Origin of common names
People were giving always names to birds in their own neighborhood. Most of the names were typifying the song, the behavior or the colour of the plumage. Names are given in the mother language and are used in the own region or country. Sometimes this kind of names is called local names. This counts for the name Robin, but also for the names of birds that are imported in our aviculture.
The Budgerigar can function as an example. The Budgerigar got different local names in the country of origin. The name Budgerigar has been derived from the Aboriginal name: Betcherrygah. Other local names for the same species are: Zebra Parrot, Shell Parrot, Grass-Parakeet. Also this species is named differently in different languages : Wellensittich (German) Grasparkiet (Dutch), Perruche ondulee (France), etc. The scientific name is: "Melopsittacus undulatus". In practice most of the breeders use common names, not the scientific names. But in publications, exhibitions etc. the scientific name is written next to the common name.
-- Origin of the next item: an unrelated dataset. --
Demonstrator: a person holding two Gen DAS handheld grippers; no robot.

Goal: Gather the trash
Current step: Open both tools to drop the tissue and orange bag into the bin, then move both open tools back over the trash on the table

Origin of scientific names
The scientific name giving started in the eighteen century. There was a clear reason for it. In this time there were a lot of visits to foreign countries to explore the unknown flora and fauna. Stories, descriptions, drawings and bellows of foreign birds were coming to Europe. In the beginning scientists were using frequently different Latin names for the same species. This was very confusing. Linnaeus was one of the brightest scientists of the eighteen century. He was born as the son of a gardener in Sweden. He invented a new kind of name giving (1735). Every bird species got its own unique name. He used a double name giving system. The name of the species, in combination with the name of the genus to which the species belongs. A genus is a category of species with some shared characteristics. We call this scientific name giving system the binomial system (double name system).
The first Australian Parrot who was imported in Europe, is described by Linnaeus himself. It was the Rainbow Lorikeet. He got the scientific name: Trichoglossus haematodus (1771). In this way every bird species got an unique name by scientists who used the approach of Linnaeus. Every bird species was categorized in genera. The genera were categorized in families, families in orders, orders in classes. All bird species were categorized in the order Aves. In this way a hierarchic classification was build, based upon differences and similarities. Today about 9700 different bird species are known. All of them got a double scientific name. When a new species is discovered he gets a name in this way. These Latin names are useful in national and international communication.
The function of common names
When Linnaeus developed his system of scientific names he did not abandon the common names. And this was smart. Latin was the scientific language. Only the scientists had a thorough command of this language. What was counting for name giving of bird species in the past is counting today for name giving of bird varieties also. The English language took over this role from Latin. This is the reason for using the English language in scientific name giving . This does not mean that every hobbyist has to command the English language.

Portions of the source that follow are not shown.